- Your assignment -
After counting the lines below that contain "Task", reply with that number alone.

- Given records -
⁂

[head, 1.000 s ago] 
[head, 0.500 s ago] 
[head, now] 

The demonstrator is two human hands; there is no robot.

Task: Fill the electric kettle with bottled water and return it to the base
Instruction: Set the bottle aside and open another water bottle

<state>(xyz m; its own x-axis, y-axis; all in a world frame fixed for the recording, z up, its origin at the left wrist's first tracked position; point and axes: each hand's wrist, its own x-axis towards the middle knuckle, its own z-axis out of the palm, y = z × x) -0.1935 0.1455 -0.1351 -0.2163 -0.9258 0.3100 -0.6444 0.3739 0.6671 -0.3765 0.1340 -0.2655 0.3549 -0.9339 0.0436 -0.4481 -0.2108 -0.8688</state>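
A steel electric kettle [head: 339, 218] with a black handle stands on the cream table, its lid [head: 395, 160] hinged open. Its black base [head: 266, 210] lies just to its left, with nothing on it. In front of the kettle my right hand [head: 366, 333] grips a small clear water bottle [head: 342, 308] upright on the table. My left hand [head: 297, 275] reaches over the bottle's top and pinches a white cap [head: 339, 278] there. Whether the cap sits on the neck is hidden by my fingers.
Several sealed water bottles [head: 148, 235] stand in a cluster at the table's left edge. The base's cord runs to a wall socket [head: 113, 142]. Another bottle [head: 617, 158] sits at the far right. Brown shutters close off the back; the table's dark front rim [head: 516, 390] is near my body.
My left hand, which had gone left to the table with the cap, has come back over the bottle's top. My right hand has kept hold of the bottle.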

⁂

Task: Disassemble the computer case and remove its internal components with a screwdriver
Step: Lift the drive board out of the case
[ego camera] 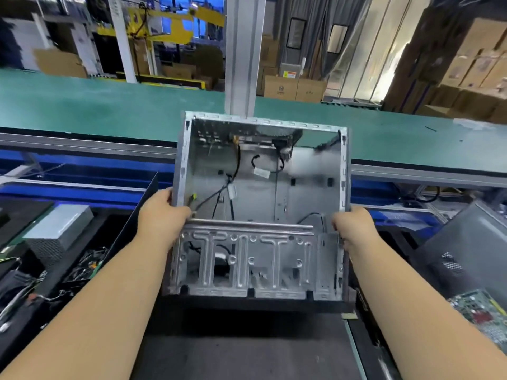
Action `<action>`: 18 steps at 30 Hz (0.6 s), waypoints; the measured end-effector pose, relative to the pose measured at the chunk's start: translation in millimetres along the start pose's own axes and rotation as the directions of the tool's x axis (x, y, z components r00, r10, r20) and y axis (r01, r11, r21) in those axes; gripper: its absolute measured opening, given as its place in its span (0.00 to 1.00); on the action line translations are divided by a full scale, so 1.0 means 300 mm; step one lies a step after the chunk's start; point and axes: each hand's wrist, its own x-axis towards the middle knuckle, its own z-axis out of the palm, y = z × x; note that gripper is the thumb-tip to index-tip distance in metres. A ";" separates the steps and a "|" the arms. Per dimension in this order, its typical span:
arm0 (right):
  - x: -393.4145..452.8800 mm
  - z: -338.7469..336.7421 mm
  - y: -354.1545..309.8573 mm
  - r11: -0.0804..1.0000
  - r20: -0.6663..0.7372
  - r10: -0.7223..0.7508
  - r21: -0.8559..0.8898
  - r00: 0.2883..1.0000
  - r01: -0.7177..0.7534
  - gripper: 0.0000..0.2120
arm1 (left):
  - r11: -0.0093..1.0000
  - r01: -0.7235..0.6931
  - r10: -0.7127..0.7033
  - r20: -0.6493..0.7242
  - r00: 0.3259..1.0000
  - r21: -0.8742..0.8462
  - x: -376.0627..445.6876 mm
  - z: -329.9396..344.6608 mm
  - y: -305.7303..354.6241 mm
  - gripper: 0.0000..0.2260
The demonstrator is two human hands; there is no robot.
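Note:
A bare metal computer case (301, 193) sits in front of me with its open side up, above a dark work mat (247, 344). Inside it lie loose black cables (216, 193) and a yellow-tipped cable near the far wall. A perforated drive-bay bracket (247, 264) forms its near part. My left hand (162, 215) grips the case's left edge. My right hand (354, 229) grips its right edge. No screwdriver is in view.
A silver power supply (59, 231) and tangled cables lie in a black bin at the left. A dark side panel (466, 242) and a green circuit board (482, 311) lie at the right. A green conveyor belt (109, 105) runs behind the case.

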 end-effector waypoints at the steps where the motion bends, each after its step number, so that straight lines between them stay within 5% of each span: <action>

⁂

- Solution to the exercise -
2